Nos últimos anos, a expressão Cha cha real smooth talvez tenha ficado conhecida por causa do meme com o dinossauro magenta Barney, que aparece numa versão tosca, com os braços abertos e cara de “e agora?” – embora venha, originalmente, de uma música do ano 2000. Cha cha real smooth – O próximo passo, escrito, dirigido e protagonizado por Cooper Raiff, tem tudo para reivindicar a expressão para si. A ideia do meme, que está muito próxima do filme, é, basicamente, o desconforto.
Andrew (Raiff) tem 20 e poucos anos, recentemente terminou a faculdade e e está sem rumo na vida. Trabalha numa rede de fast food e voltou a morar com a mãe (Leslie Mann, roubando a cena) e com o padrasto (Brad Garrett), com quem não se dá bem, e com o irmão caçula, David (Evan Assante). Um dia, num bar-mitzvá, ele descobre um talento: animar festas, colocar as pessoas para dançar, deixar todo mundo contente. E, quase que ao acaso, transforma esses talentos numa profissão.

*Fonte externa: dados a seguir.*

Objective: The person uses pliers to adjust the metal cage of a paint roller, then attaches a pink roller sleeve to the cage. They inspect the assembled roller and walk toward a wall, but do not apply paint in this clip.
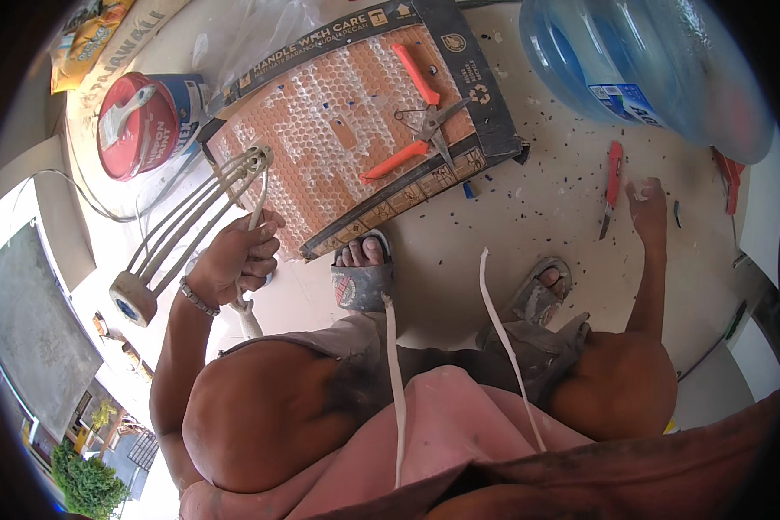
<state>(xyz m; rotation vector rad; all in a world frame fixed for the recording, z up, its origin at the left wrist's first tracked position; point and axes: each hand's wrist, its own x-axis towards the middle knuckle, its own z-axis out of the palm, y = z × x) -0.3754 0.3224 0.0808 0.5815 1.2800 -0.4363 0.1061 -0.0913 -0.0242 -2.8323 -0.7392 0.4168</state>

Nessa mesma festa, ele conhece Domino (Dakota Johnson) e sua filha Lola (Vanessa Burghardt), que é autista, e prefere ficar o tempo todo sentada brincando com um cubo mágico a dançar na festa. Mas Andrew consegue o improvável: fazer a menina dançar. E assim começa uma amizade entre eles. Há uma história no passado do protagonista, mostrada no prólogo do filme: quando criança, aos 12 anos, ele se declarou com todo seu coração a uma animadora de festas mais velha. A moça ficou lisonjeada, mas disse que nada poderia acontecer entre eles, por conta da diferença de idade.
Aparentemente, nesse momento estabeleceu-se um padrão: Andrew gostar de mulheres mais velhas – e o fato de passar a trabalhar também como animador de festas é só um toque um tanto irônico e simbólico em sua trajetória. Obviamente, ele irá se apaixonar por Domino, que também parece viver uma vida de incertezas. Ela mora com um advogado, Joseph (Raúl Castillo), com quem pretende se casar, mas também não resiste aos avanços de Andrew.
Cha cha real smooth é, essencialmente, a típica produção indie americana, e o fato de ganhar o prêmio de público no Festival de Sundance deste ano não é nenhuma surpresa. Mas o que importa mesmo é: o filme tem o coração no lugar. Seus personagens são extremamente humanos, apesar de flertarem com os clichês. Acompanhamos aqui as dores do crescimento (possivelmente um tanto tardio) do protagonista em seu processo de descobrir o que fazer com sua vida.
Raiff, que fez sucesso no SXSW em 2020, com Shithouse, levando o prêmio principal no festival, coloca-se numa posição delicada. Seu filme é, ao mesmo tempo, um amálgama de elementos do cinema americano independente, mas também está envolvido num frescor pelo seu olhar tão generoso e carinhoso por seus personagens – ajuda o fato de Dakota Johnson ser a atriz ideal para o papel: forte, mas também frágil.
Cha cha real smooth pode não ser um longa perfeito – e pouquíssimos o são. Mas, numa época em que filmes parecem cada vez mais feitos por algoritmos, este tem emoção e sentimento para se conectar com o público, sem precisar recorrer a estratagemas baratos.